Chinese official data on retail sales, industrial production and fixed asset investment for January and February beat expectations across the board. Figures for the first two months of the year are usually reported together to account for the week-long Lunar New Year holiday, which follows the agricultural calendar.
China Big Book said it surveyed 1,436 companies from March 1 to 23, roughly divided between state-owned and non-state-owned enterprises.
“China Big Book data for March shows that the economy is poised for a strong end to the first quarter,” the report said. “Revenue growth accelerated higher than last month while pricing gains boosted margins.”
The National Bureau of Statistics is scheduled to release first-quarter data on April 16.
China announced earlier this month that it aims to achieve growth of about 5% this year.

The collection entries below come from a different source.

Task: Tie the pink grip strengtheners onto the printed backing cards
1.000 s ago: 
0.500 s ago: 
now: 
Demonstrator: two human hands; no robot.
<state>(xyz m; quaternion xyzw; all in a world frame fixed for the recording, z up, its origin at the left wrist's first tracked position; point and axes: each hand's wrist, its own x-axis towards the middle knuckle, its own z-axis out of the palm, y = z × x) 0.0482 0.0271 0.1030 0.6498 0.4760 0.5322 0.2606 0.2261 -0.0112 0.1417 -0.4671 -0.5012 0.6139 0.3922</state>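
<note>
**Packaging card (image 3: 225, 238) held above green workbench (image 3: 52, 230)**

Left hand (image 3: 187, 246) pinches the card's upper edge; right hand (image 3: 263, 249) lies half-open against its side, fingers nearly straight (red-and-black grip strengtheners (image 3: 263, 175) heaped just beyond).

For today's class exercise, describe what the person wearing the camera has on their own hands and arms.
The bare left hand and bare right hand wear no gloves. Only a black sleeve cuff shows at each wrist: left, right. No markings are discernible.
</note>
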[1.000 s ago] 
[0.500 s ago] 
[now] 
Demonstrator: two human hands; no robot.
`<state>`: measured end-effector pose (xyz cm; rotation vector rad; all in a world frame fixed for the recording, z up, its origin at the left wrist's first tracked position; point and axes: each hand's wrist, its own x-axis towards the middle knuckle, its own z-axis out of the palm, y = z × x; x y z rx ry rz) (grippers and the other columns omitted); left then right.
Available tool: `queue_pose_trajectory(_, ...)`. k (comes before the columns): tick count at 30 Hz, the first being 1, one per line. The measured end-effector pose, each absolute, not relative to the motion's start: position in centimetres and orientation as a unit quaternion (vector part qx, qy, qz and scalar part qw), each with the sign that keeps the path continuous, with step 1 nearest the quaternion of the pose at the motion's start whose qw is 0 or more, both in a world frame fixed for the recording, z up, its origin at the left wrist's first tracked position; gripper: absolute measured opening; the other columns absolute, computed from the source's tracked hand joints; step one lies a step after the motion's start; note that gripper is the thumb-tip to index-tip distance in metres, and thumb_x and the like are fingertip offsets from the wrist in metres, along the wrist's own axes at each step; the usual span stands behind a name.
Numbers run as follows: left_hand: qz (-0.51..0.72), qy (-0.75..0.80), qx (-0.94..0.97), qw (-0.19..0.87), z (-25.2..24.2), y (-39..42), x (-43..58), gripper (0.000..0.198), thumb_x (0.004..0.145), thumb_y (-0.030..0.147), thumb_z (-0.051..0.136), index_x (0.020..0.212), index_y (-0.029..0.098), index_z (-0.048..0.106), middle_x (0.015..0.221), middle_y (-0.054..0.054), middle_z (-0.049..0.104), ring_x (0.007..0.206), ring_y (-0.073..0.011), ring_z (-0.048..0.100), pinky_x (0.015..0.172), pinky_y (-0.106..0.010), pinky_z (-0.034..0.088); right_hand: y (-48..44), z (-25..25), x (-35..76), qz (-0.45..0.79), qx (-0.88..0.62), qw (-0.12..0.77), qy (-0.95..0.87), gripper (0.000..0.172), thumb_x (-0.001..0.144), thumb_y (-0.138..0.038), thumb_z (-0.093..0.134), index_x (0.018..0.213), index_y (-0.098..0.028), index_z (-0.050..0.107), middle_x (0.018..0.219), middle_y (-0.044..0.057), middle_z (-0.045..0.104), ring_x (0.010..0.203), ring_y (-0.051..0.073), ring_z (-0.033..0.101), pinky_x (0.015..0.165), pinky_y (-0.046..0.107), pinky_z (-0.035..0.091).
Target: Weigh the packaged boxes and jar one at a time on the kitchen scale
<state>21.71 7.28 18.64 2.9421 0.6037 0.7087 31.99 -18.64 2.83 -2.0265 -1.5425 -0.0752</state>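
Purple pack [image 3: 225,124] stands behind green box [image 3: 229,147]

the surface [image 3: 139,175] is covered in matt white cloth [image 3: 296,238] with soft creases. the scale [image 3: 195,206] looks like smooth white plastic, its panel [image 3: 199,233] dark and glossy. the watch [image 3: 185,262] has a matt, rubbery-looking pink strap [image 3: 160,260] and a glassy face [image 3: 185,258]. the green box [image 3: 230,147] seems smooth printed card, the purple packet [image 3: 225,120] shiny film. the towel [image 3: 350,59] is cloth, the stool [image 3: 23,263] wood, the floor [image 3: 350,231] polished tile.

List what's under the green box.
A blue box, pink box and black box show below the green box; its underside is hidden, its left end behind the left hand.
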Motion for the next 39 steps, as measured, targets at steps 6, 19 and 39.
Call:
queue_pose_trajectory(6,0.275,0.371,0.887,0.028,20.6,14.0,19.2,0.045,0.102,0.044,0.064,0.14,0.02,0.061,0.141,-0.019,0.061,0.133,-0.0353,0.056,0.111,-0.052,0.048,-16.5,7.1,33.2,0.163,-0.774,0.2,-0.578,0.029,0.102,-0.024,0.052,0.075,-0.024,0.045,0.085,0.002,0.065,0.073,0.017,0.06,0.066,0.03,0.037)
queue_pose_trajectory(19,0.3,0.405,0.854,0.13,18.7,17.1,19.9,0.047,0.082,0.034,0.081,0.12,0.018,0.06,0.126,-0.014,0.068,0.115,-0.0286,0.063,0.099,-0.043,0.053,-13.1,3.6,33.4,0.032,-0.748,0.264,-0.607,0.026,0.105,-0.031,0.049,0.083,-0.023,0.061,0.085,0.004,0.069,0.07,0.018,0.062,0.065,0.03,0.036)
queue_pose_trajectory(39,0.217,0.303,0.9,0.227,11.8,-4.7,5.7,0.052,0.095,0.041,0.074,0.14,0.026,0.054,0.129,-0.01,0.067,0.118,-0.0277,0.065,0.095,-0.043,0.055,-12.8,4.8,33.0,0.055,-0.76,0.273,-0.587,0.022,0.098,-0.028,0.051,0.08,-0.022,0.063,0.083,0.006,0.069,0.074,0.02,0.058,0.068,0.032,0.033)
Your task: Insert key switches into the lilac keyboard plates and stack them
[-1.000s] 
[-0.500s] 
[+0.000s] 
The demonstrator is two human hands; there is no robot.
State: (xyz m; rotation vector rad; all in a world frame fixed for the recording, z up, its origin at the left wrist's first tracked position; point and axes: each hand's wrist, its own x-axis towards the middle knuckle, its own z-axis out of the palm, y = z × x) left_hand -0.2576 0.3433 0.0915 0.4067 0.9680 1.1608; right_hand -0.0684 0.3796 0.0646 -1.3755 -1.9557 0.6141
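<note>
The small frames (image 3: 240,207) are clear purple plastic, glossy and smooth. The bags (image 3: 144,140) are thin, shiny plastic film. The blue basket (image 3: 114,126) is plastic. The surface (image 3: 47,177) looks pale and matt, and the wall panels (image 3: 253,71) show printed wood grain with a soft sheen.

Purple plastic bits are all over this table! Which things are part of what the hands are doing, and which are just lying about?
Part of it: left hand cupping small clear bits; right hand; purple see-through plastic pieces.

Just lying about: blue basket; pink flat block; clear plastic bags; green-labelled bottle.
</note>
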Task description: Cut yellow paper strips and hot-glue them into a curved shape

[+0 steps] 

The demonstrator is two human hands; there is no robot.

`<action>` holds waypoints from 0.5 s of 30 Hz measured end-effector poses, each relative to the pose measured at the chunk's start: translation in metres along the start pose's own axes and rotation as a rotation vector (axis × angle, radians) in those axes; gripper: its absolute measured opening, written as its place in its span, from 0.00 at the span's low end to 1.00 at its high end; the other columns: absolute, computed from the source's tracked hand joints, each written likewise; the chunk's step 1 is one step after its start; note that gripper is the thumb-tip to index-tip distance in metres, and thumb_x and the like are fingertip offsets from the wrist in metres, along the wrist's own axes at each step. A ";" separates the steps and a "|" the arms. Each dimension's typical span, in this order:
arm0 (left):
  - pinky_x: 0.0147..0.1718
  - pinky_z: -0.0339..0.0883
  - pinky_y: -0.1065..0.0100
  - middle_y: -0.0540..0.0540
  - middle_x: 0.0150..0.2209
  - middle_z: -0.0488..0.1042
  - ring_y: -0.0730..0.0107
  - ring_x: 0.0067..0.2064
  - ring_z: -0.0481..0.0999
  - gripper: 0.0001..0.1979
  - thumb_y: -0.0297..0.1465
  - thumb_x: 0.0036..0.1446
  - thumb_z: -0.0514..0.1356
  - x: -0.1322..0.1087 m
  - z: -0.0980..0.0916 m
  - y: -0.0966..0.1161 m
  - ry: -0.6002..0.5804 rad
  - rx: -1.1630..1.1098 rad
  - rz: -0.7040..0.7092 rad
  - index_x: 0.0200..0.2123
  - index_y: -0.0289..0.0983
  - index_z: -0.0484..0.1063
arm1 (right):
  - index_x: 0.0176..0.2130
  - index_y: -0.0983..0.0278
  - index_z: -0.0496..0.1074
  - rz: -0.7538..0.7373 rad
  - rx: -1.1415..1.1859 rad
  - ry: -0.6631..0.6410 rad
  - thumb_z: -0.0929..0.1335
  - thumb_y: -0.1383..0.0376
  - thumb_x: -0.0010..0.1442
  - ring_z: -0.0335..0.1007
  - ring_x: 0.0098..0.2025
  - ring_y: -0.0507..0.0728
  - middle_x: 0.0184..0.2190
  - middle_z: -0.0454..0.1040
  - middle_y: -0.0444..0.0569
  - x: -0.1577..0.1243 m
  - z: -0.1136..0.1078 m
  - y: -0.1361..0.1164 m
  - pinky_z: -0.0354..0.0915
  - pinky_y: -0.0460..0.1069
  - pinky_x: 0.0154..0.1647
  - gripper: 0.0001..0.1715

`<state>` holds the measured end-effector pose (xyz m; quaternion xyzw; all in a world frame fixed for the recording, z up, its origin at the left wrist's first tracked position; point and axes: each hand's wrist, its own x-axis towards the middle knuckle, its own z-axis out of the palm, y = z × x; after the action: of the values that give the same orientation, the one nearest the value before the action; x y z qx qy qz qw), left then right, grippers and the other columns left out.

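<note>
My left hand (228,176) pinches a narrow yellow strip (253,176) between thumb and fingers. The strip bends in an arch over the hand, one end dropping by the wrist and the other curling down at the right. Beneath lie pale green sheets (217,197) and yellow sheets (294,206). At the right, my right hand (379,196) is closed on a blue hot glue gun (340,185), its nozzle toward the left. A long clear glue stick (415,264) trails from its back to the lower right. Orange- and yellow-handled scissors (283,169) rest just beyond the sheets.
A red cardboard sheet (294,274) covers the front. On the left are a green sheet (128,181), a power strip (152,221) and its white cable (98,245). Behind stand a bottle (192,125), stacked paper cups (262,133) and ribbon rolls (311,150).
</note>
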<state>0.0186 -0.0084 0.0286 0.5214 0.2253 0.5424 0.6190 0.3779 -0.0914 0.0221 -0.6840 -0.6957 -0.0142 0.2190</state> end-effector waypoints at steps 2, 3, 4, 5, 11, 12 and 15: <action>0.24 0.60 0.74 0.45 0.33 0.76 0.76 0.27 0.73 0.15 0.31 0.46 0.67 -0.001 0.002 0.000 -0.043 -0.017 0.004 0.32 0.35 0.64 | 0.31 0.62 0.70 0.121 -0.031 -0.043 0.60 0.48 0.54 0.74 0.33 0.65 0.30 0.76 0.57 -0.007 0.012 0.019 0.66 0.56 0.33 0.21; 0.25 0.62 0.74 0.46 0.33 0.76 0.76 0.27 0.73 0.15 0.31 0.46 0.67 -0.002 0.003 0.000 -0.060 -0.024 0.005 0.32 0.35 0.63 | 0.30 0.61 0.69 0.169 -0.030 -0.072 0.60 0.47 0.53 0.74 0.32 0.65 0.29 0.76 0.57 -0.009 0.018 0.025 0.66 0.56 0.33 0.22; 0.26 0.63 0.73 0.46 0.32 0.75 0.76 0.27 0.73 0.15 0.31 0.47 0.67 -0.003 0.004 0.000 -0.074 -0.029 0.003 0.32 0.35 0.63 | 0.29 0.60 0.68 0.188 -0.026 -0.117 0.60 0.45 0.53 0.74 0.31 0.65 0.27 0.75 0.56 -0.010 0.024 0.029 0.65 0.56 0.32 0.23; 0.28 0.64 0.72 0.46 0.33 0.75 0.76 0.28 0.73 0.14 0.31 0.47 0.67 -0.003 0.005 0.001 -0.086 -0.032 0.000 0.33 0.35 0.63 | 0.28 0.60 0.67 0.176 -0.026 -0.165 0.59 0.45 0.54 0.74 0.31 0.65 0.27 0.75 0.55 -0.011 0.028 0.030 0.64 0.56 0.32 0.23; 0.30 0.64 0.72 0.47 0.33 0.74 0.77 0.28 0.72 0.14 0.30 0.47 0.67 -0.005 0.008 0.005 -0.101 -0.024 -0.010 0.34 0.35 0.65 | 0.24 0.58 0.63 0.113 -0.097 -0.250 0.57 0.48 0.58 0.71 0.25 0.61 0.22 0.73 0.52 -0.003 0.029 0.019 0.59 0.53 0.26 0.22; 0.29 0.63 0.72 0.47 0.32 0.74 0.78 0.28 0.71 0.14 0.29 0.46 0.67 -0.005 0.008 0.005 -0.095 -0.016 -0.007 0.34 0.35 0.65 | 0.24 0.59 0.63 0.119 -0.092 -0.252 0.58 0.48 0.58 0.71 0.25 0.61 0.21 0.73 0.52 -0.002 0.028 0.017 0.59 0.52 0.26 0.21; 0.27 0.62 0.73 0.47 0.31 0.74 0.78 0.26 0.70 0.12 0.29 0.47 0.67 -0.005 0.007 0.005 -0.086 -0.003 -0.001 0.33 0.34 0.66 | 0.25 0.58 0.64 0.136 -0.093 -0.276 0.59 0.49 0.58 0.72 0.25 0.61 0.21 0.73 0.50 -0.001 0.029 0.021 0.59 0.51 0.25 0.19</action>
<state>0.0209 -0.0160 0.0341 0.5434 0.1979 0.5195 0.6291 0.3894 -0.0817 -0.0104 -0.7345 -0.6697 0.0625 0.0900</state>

Some analysts said it was an ambitious target given the current level of announced government stimulus.
The China Big Book found that companies have pulled back on their borrowing due to rising interest rates, but they have also noticed signs of a pause on the lending side.
“Market watchers have largely missed the significant policy easing we have tracked over the past year, and now some lenders may be hitting the brakes,” the report said.
Employment is improving
“Employment recorded the longest period of improvement since late 2020,” the report said, noting that every sector except services saw a rebound in job growth.
The report said retail spending rose in all sub-sectors, with the exception of luxury goods.
In the real estate sector, the report said that while the residential sector still showed a decline in sales, commercial and construction sales improved significantly.
The report said that manufacturing witnessed growth in production and domestic orders compared to February, but export orders decreased.
Official data showed that investment in real estate decreased by 9% in the first two months of the year compared to last year. Investment in infrastructure rose by 6.3% during that period, while manufacturing saw a 9.4% increase.